WHAT IS EXPECTED: This exercise asks for a copy of each line in the records below with the word "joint" in it.

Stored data
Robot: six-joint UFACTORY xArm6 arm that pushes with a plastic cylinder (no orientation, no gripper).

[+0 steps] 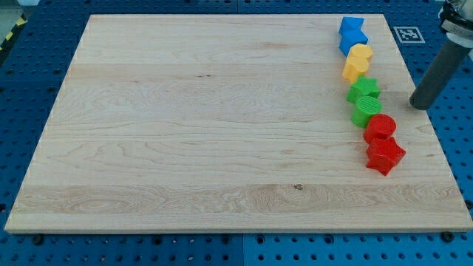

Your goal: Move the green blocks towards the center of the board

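Looking like basically zero progress so far: both greens sitting way over by the tabletop (pixel 222 133) right edge, nowhere near the middle. Green star block (pixel 363 89) touching the green round block (pixel 366 111) just below it, both stuck mid-column in a tight line running down that edge: two blue blocks (pixel 352 35) near the top right corner, two yellow blocks (pixel 358 62) under them, then the greens, then two red blocks (pixel 383 144) at the bottom. Still needing a long shove leftward for both. No gripper here, so nothing released or clenched, just my tip (pixel 419 106) hanging off the right edge, apart from the greens. Blocks looking like ridged matte plastic, tabletop being pale grainy wood.
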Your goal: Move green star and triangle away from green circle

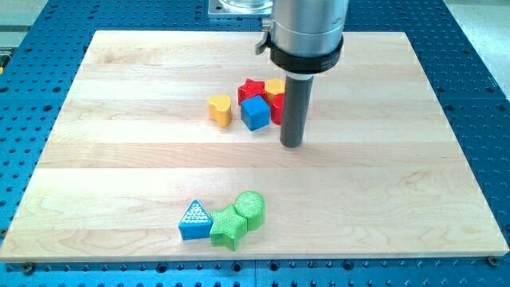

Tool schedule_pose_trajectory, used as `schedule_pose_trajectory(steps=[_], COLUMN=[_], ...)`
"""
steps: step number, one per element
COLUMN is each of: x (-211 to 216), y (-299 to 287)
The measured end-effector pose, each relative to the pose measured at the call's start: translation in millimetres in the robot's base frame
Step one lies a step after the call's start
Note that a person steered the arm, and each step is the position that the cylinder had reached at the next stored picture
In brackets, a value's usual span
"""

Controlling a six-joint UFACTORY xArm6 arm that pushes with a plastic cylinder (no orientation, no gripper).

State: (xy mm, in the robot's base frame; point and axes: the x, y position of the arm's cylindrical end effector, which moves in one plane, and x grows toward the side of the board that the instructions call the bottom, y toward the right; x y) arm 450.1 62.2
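Note:
The green star (pixel 228 227) lies near the view's bottom, touching the blue triangle (pixel 194 221) on its left and the green circle (pixel 251 208) on its upper right. The three form one tight row. My tip (pixel 292 144) is on the board well above them and a little to the right, just right of the upper cluster of blocks and apart from the green blocks.
An upper cluster sits by my rod: a yellow heart (pixel 220 109), a blue cube (pixel 255 112), a red star (pixel 252 88), a yellow block (pixel 275 86) and a red block (pixel 277 107) partly hidden behind the rod. The wooden board (pixel 119 159) lies on a blue perforated table.

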Motion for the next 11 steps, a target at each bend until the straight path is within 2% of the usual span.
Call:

EXERCISE RESULT:
Robot: six-joint UFACTORY xArm6 arm that pushes with a plastic cylinder (no orientation, no gripper).
Controlling a six-joint UFACTORY xArm6 arm that pushes with a plastic cylinder (no orientation, no gripper).

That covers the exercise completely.